Plus généralement, il a plaidé devant les évêques du Brésil comme devant les représentants du CELAM, pour une « conversion pastorale » qui consiste proprement à se décentrer de nos problèmes internes de fonctionnement et d’organisation, pour envisager nos programmes pastoraux moins à partir de ceux qui sont dedans qu’à partir de ceux qui sont dehors. C’est l’annonce de l’Évangile du Salut à tous, à commencer par les plus éloignés, voire les plus indifférents, qui doit être notre préoccupation première. En cela les missions menées cet été par les jeunes d’Agur Maria pendant les fêtes de Bayonne, par la communauté Aïn Karem autour de la solennité de l’Assomption et par le festival d’évangélisation Anuncio ont, pour reprendre une expression du pape François, une dimension « programmatique et paradigmatique » : « La mission programmatique consiste dans la réalisation d’actes de nature missionnaire.
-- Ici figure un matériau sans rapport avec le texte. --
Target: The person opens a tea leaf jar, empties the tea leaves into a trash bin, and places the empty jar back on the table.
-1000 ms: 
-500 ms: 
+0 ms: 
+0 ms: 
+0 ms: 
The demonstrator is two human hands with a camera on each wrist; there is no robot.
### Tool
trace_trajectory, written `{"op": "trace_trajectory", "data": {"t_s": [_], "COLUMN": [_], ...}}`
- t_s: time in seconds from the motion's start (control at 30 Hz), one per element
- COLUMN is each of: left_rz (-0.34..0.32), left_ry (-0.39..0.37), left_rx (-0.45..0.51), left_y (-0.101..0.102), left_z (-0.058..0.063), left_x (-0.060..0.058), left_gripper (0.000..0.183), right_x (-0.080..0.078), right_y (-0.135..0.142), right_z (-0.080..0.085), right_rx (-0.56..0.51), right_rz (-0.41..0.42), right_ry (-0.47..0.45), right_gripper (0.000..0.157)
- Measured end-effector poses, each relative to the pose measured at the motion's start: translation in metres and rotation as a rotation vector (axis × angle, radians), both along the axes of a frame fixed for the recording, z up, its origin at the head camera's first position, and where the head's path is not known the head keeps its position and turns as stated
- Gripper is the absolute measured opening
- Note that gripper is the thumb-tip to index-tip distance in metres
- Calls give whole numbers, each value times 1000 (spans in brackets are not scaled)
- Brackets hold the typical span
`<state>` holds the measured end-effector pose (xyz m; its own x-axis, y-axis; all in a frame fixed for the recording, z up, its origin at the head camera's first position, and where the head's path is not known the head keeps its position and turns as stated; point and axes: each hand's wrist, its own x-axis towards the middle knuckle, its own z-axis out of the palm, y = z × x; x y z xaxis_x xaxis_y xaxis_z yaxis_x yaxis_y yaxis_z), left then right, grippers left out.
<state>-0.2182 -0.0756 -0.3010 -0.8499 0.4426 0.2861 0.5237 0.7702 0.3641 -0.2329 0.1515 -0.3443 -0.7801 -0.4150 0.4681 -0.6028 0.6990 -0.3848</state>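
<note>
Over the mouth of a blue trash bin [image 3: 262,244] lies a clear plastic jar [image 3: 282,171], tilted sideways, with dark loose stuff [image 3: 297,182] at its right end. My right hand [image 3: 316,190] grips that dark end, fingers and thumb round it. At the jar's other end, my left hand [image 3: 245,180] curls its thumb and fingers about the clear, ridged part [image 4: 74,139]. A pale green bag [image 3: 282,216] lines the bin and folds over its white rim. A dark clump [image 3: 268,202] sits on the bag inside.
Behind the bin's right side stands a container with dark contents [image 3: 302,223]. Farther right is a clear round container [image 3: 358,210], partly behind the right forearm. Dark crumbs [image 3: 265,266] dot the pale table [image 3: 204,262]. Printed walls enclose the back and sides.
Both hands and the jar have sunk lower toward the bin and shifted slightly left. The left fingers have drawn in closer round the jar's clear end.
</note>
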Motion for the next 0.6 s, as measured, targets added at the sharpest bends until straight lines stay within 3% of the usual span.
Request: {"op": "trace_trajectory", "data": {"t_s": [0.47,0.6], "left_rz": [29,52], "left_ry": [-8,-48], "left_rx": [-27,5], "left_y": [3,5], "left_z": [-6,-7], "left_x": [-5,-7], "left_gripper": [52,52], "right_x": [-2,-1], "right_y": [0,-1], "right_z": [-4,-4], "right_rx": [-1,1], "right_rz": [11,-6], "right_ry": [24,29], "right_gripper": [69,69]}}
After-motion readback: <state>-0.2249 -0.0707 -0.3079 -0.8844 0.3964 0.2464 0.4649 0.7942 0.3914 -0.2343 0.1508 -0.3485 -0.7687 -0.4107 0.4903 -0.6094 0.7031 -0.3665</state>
La mission paradigmatique, par contre, implique sous l’angle missionnaire les activités habituelles des Églises particulières  » (Rencontre avec le CELAM, 28 juillet 2013). Autrement dit : mettre nos Églises en « état de mission permanente ». Tout cela devrait donner un coup de jeune à nos communautés en cette rentrée 2013.

+ Mgr Marc AILLET,
Évêque de Bayonne, Lescar et Oloron.